(Plain Press, May 2015) Emerald Development and Economic Network’s (EDEN) plans to build a sixty-six-unit apartment building for the chronically homeless at 8301 Detroit Avenue will require changes in order to proceed.
Some neighbors to the east of the development project on W. 81st Street went to the Cuyahoga County Court of Common Pleas to appeal the decision by the Cleveland Board of Zoning Appeals to grant variances necessary for the development to go forward as planned. The neighbors won their case with Judge Pamela A. Barker ruling that the record of the Board of Zoning Appeals did not show that EDEN would experience “unnecessary hardship” or substantial loss of property rights if the variances were denied.
EDEN Executive Director Irene Collins says she believes the project to be an important project for the City of Cleveland and for those who are homeless.

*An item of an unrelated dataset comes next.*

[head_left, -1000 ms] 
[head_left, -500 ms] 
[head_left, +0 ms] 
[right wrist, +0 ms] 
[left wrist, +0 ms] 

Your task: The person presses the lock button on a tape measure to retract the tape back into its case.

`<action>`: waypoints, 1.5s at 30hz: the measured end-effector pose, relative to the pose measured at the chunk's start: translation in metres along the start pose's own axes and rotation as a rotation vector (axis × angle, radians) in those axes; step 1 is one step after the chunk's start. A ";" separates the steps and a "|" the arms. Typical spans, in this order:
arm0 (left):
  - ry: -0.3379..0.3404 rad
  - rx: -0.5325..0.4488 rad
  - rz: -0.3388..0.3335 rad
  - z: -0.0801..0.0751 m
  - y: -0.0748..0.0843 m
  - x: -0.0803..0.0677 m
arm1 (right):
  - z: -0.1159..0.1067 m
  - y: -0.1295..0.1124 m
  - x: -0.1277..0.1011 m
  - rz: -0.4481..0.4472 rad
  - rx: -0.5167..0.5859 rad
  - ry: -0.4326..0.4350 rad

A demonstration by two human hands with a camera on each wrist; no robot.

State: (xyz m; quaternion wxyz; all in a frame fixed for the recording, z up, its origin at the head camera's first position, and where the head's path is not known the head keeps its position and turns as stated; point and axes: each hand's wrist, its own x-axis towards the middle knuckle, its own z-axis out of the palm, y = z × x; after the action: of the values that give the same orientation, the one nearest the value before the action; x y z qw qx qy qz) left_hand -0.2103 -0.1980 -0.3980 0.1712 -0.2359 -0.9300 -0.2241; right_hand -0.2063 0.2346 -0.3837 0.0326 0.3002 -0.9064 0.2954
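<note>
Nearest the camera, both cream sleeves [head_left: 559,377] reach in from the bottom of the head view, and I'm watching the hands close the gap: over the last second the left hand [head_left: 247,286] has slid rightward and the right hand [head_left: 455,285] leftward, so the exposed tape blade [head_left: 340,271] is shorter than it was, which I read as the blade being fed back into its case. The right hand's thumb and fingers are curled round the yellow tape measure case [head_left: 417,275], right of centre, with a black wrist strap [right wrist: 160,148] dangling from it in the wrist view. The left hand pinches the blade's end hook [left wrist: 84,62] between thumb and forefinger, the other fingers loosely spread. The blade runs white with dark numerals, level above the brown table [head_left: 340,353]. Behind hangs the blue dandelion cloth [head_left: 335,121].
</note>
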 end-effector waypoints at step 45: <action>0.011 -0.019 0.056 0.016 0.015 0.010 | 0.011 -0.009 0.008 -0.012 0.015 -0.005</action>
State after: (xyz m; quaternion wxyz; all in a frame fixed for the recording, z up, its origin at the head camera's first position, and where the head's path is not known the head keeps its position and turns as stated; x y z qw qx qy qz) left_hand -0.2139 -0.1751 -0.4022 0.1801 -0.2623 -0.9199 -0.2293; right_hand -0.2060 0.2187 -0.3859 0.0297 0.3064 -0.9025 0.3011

She says twenty-five of the sixty-six units in the proposed development will be for homeless veterans and the remainder for referrals from area agencies working with the chronically homeless. She says the project will help the United States meet one of its national priorities to end homelessness among veterans.

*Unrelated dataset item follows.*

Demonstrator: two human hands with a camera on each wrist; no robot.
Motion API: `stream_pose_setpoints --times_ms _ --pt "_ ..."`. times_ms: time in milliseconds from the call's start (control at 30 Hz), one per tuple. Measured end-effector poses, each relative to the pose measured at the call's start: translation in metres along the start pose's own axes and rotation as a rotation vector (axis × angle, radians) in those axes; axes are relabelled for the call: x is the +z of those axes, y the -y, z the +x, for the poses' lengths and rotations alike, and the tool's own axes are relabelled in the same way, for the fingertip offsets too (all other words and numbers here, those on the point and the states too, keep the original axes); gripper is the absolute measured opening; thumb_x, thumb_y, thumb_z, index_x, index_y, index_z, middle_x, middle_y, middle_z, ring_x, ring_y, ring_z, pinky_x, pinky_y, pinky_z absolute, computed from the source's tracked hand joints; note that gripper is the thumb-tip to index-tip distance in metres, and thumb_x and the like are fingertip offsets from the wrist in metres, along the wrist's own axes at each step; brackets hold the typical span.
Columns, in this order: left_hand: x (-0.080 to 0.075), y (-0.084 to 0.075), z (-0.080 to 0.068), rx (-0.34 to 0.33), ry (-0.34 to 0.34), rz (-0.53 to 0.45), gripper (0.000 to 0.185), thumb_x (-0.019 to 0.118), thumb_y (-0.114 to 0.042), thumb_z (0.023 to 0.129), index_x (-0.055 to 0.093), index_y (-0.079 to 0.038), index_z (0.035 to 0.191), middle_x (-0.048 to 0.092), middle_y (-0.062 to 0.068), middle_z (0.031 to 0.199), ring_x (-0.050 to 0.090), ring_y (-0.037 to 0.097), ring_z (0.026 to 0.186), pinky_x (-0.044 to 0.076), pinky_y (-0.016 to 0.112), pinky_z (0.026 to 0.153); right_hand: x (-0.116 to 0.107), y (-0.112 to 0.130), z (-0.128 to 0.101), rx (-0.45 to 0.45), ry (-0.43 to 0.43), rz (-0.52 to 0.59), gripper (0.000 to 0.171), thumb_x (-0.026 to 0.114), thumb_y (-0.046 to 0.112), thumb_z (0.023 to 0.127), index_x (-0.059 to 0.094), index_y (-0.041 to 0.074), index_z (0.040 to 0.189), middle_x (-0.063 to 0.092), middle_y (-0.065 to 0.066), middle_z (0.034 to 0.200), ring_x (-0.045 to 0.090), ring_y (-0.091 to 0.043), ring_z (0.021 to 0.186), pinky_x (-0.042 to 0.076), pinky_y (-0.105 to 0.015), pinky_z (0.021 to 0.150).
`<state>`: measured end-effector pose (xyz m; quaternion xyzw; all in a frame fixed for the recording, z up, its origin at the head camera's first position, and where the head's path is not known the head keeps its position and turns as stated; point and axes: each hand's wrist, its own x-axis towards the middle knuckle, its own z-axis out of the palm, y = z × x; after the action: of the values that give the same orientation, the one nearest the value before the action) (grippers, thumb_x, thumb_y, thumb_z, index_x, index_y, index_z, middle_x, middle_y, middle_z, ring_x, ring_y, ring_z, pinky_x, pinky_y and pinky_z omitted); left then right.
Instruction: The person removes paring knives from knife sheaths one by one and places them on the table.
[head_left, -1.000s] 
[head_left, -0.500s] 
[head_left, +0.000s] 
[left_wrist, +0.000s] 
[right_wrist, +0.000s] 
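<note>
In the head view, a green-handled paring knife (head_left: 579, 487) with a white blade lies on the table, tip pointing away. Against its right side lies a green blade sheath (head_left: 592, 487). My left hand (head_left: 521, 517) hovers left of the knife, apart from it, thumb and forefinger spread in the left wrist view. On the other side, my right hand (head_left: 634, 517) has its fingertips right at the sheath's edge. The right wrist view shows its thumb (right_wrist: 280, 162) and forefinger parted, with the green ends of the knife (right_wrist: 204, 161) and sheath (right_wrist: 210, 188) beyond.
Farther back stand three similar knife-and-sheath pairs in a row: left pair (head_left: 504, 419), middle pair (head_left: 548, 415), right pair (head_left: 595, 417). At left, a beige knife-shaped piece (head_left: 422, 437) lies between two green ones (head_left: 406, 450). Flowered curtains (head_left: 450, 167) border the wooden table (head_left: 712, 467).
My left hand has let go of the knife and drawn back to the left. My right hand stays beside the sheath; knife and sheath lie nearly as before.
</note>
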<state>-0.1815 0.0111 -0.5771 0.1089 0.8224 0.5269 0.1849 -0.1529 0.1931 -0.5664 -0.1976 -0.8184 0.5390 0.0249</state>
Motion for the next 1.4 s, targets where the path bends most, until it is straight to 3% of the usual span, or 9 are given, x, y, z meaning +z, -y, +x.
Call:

Collins says funders for the project have been understanding of the delay in the project and are working with EDEN in support of redesigning the project so it can go forward. She said a number of options are being considered and EDEN hopes to have construction underway by this fall.

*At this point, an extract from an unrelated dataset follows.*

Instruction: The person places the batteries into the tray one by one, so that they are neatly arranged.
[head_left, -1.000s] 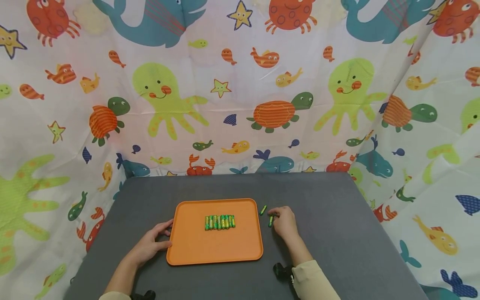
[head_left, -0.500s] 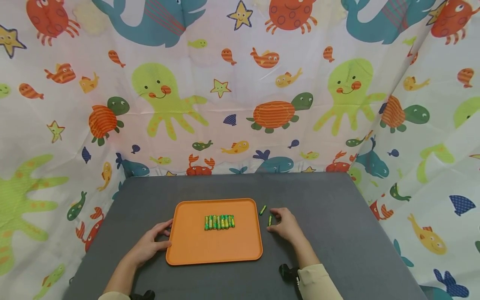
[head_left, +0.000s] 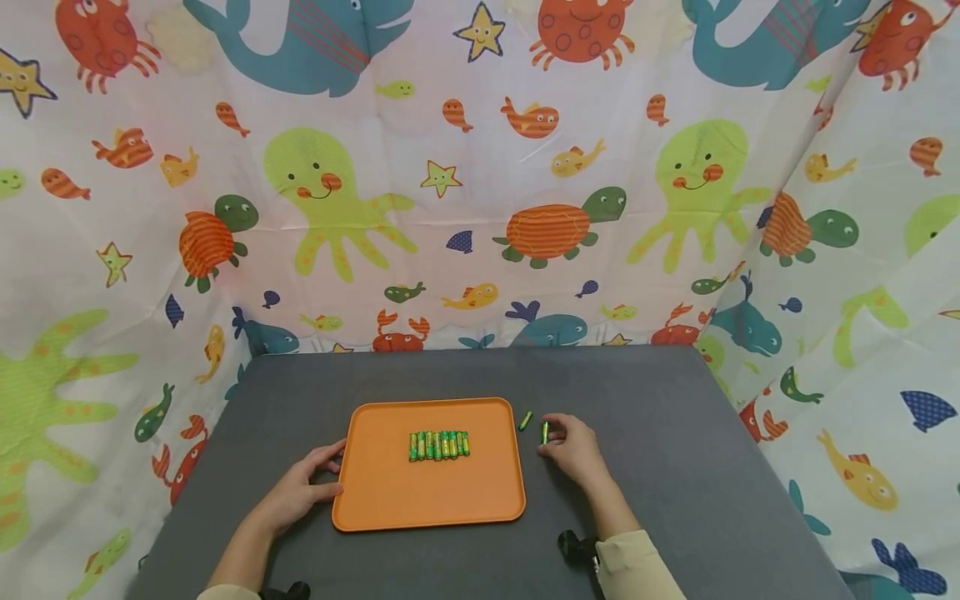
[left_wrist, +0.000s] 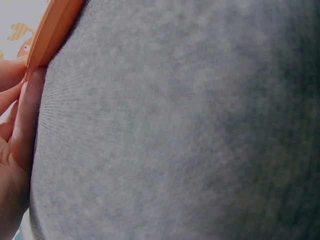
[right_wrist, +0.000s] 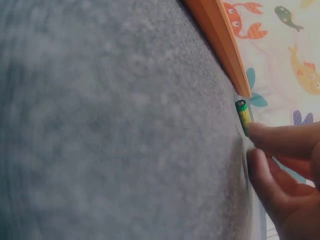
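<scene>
A row of several green-and-yellow batteries lies side by side on the orange tray. My left hand rests at the tray's left side, thumb and fingers spread apart along its edge; in the left wrist view the fingertips touch the tray wall. Right of the tray, my right hand pinches a battery between thumb and index finger. Another battery lies slanted on the table by the tray's upper right corner. In the right wrist view a battery shows just beyond a fingertip.
The grey table carries the tray near its middle. A curtain printed with sea animals hangs behind the table and along both sides. Black wrist-camera mounts sit at the wrists.
My right hand has drawn back slightly to the right, its thumb and index finger coming onto the battery, which has shifted slightly up and right. The left hand and tray look unmoved.
</scene>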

Initially, the City of Cleveland Board of Zoning Appeals (BZA), in a July 7, 2014 ruling, had granted two use variances and four area variances from Cleveland Codified Ordinances to allow the project to proceed. Judge Pamela A Barker in a ruling filed with the Cuyahoga County Clerk of Courts on January 27, 2015 reversed the ruling by BZA and ruled that the adjoining parcels owned by 81 Street Properties, LLC McKinley Terrace holding Company, NE Cornerstone Properties, West End Townhouses and Michael Dolezal had standing to appeal the decision. The court said the owners of the adjacent properties demonstrated that granting the variances would directly affect them and cause them unique harm.
The adjacent property owners challenged the project on grounds that its proposed height of 43 feet would block their views and the density of the proposed development would be “an extreme detriment to (their) surroundings, quality of life and property values.”
The proposed height of the EDEN development at 43 feet is eight feet higher than city code for the area, which allows a 35-foot high development. The property is located in a split zoning with part of the parcel in a two family residential area and part in a general retail business district.
The court ruled that EDEN must show it would have practical difficulty in using the parcel without the variances it sought, and the court said EDEN failed to do so. The court also ruled that EDEN knew of the zoning restrictions when it purchased the property and cannot demonstrate “unnecessary hardship” if the variances were not granted.